How to complete this task -> Scan the entries below, and for each line that includes the word "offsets", make a copy.
*** Begin section ***
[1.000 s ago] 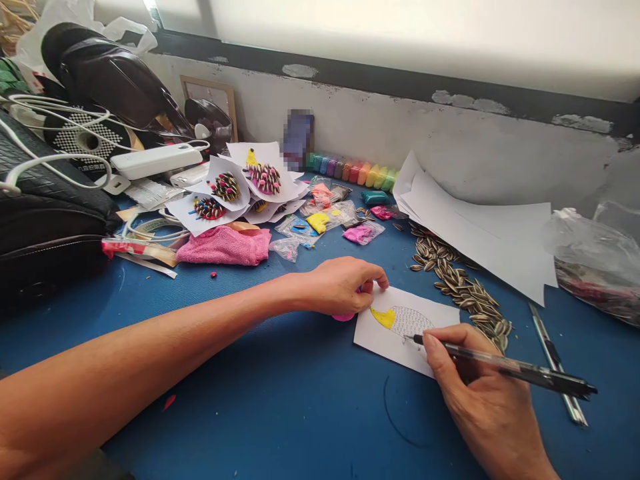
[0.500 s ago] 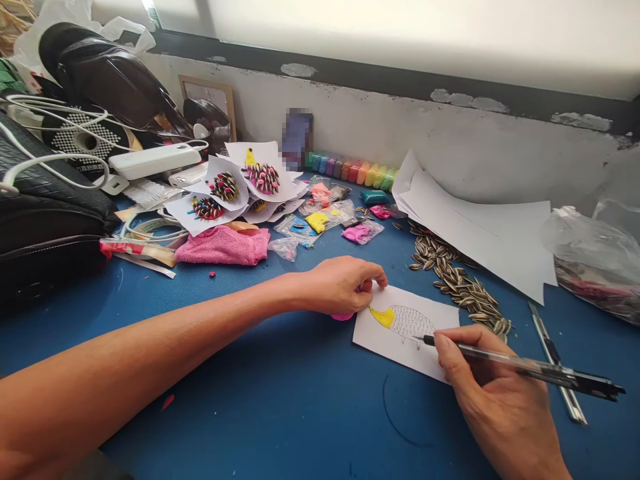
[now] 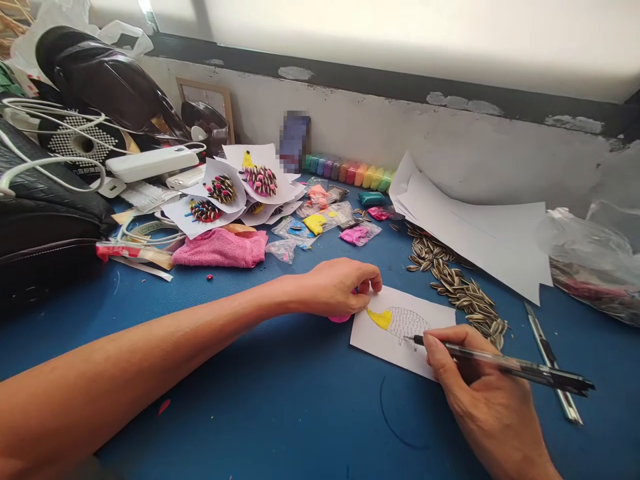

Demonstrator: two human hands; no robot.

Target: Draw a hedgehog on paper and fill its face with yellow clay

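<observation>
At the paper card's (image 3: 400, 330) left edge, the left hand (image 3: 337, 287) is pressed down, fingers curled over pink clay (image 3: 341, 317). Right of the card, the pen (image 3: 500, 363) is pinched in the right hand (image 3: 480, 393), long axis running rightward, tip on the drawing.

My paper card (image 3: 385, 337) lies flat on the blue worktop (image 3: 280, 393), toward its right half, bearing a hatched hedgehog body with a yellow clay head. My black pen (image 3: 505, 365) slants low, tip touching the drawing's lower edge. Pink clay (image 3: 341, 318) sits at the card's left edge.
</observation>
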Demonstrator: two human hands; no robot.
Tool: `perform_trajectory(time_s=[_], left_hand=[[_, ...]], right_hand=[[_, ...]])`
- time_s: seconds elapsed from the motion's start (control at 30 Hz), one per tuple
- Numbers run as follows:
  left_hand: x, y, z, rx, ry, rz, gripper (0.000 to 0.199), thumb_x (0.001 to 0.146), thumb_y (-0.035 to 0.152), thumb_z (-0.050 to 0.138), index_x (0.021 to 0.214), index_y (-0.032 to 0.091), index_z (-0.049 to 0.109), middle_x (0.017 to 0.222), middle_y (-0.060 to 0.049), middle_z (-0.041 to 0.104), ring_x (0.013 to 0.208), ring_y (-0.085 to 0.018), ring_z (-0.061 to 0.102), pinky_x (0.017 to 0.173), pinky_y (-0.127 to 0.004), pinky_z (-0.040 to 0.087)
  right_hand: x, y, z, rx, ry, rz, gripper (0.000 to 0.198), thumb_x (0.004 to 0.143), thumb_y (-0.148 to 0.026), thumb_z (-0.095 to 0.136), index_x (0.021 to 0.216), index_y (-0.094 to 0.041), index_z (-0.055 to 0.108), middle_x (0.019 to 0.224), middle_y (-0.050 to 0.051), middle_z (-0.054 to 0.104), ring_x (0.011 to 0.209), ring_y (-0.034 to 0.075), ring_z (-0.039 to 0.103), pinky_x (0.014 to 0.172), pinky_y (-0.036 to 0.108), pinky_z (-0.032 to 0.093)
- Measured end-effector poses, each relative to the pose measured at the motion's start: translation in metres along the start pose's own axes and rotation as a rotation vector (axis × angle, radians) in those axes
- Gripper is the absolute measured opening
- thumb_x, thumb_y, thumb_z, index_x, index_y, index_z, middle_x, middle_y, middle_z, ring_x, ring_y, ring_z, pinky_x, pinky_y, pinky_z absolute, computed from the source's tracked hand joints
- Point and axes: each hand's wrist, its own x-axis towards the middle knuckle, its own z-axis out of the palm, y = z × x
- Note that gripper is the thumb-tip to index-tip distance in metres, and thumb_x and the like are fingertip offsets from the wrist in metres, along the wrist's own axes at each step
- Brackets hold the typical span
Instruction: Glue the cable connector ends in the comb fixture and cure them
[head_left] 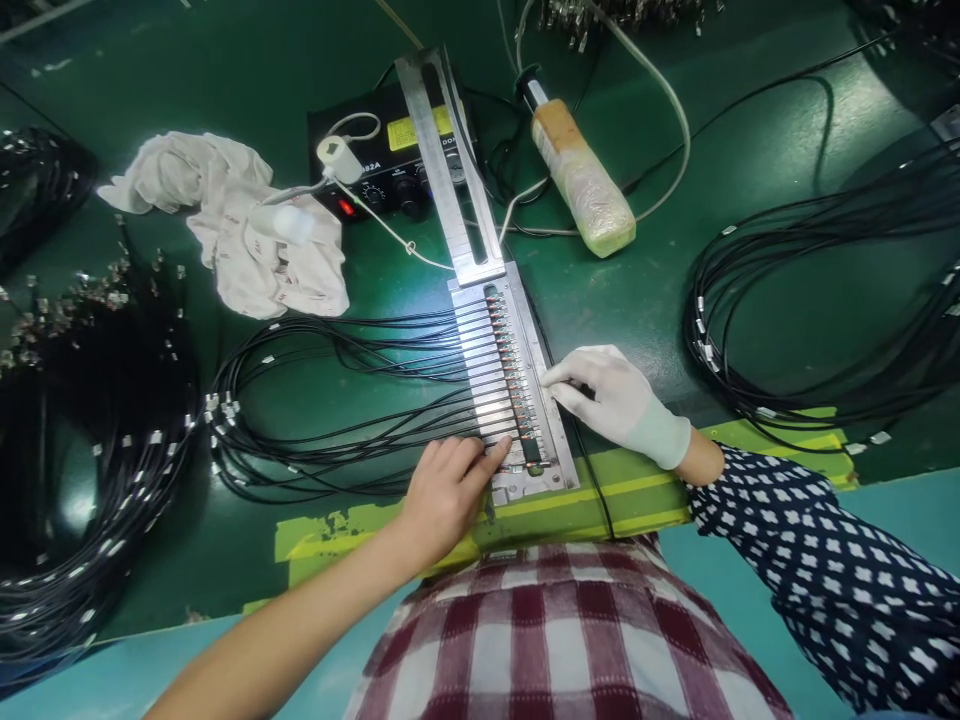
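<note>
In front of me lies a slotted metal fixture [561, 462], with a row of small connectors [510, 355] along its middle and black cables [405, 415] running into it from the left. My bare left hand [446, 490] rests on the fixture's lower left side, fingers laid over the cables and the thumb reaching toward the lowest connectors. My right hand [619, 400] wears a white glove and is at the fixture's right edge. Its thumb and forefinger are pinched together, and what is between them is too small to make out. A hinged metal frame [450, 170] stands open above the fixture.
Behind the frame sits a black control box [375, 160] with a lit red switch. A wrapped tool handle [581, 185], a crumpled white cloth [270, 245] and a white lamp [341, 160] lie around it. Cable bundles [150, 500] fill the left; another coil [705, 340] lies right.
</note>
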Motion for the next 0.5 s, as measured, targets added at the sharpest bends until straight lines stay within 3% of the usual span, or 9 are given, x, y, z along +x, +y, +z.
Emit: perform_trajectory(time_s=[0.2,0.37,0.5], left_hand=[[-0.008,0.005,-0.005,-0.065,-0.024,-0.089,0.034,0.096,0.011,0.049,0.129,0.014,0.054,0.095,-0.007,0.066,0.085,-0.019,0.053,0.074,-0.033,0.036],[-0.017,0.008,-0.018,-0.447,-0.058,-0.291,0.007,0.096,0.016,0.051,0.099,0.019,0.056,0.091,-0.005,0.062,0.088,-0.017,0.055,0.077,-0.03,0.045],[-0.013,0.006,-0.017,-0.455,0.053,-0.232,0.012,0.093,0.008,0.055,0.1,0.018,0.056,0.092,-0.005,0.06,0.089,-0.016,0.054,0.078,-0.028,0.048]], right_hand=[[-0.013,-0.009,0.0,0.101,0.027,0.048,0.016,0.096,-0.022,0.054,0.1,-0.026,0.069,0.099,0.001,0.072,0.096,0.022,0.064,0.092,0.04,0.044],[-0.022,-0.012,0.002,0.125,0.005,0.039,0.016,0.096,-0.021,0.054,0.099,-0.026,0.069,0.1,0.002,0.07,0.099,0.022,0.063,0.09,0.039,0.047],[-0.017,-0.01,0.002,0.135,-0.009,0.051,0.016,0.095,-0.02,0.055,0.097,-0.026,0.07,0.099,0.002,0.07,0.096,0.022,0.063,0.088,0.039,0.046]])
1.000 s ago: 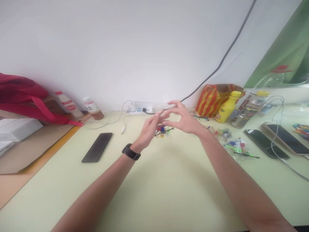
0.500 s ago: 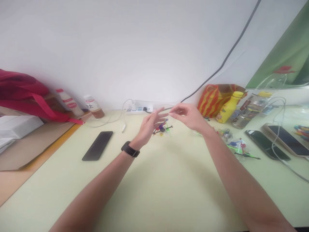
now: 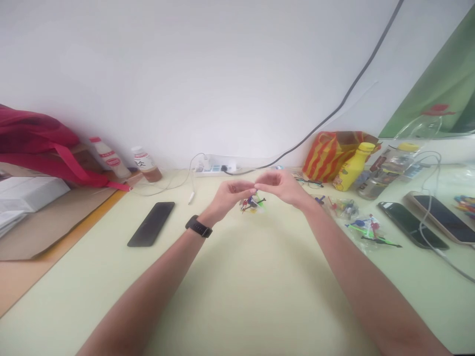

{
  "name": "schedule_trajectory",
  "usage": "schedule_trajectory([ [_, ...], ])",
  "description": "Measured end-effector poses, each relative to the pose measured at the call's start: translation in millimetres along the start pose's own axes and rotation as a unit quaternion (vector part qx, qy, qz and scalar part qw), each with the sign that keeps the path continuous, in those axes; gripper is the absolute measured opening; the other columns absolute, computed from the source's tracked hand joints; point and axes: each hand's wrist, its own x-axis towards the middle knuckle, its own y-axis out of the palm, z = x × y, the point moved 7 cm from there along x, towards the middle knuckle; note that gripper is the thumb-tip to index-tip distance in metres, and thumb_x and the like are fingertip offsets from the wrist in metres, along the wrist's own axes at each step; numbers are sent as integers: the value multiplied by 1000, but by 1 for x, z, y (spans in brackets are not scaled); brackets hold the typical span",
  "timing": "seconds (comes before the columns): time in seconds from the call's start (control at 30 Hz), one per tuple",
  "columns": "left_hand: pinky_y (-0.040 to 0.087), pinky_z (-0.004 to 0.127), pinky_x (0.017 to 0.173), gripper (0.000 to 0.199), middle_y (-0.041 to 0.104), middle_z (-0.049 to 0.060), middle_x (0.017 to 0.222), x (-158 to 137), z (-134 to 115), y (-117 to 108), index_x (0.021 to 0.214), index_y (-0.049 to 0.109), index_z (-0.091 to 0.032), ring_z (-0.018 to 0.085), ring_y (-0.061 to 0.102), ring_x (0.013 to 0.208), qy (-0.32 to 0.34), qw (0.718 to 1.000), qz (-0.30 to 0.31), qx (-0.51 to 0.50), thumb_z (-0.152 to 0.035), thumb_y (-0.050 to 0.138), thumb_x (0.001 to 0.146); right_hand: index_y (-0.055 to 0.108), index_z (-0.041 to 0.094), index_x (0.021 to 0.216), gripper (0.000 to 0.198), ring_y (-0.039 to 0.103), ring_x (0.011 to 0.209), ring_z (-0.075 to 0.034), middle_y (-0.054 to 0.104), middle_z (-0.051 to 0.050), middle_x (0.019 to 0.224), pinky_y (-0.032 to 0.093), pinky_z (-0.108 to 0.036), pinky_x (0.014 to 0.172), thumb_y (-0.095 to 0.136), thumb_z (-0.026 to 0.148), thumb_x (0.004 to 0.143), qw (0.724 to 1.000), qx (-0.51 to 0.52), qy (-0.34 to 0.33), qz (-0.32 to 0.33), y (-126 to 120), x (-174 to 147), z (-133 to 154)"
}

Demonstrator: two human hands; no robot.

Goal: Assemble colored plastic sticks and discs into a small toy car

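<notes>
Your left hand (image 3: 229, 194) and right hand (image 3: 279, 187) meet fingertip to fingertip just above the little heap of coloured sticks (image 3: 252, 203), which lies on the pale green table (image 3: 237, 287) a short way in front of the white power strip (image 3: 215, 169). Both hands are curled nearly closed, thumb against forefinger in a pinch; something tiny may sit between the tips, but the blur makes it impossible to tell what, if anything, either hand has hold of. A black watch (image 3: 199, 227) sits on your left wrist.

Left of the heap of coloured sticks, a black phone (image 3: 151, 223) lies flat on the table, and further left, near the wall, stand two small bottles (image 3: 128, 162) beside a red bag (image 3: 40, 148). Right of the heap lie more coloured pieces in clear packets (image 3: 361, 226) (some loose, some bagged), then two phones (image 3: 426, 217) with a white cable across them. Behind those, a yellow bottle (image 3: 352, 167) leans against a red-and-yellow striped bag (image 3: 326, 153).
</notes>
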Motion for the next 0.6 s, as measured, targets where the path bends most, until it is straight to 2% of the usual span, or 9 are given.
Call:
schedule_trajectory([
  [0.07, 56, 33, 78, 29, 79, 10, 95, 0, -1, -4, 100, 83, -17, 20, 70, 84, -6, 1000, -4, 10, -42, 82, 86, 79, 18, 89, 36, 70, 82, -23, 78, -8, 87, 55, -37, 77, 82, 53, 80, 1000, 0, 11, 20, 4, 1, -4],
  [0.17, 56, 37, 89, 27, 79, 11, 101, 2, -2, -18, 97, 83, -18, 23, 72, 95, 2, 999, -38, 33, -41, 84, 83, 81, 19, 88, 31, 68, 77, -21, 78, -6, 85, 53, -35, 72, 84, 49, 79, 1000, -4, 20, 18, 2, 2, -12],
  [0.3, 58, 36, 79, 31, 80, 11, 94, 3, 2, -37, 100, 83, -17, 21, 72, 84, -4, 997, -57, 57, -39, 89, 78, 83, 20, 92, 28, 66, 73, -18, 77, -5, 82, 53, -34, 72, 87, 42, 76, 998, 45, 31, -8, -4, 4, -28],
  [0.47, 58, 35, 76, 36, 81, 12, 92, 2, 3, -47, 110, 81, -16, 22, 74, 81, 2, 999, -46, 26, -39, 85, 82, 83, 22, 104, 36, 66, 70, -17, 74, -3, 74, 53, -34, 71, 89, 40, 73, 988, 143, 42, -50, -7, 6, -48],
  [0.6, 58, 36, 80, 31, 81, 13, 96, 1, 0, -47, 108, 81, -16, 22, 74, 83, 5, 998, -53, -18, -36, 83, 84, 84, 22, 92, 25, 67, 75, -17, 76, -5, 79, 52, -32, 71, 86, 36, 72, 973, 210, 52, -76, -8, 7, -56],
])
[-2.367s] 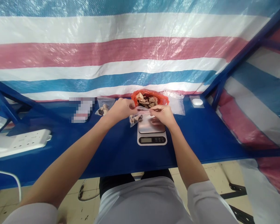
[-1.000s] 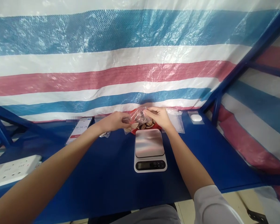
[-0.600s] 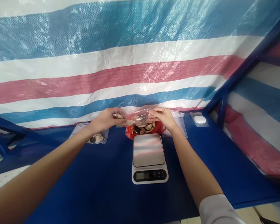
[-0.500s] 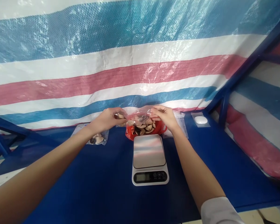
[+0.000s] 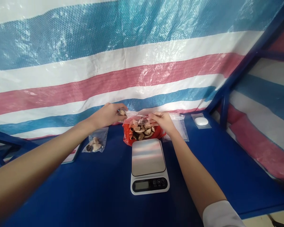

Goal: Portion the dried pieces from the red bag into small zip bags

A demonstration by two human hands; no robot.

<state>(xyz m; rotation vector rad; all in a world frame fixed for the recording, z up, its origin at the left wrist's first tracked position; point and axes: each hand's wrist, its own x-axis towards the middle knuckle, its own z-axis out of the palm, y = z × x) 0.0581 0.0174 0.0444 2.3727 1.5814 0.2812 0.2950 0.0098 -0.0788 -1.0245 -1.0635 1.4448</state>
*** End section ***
Expected answer ->
- Note that gripper is the thumb-tip to index-tip distance in metres, and thumb_x and the like are fingertip offsets from the wrist in metres, along the wrist's own axes at each step
  "description": "Measured end-effector poses, each relative to the pose measured at the call's start: translation in millimetres along the start pose's own axes and rotation as a unit quaternion (vector part qx, qy, qz and scalar part qw), each with the sign that keeps the path continuous, in those axes; gripper is the absolute measured opening; the other columns absolute, computed from the source's tracked hand joints; point and axes: each hand's wrist, its own x-axis towards the middle knuckle, its own y-axis out of the palm, z = x × y, the point moved 7 cm from there along x, towards the middle knuckle; note that gripper is the thumb-tip to index-tip distance in metres, and thumb_x and the like are fingertip offsets from the wrist in metres, along the wrist's own axes at each step; numbers are sent as integers: the value multiplied by 1000, but by 1 for x, z, y (spans in brackets are not scaled); brackets hold the typical span",

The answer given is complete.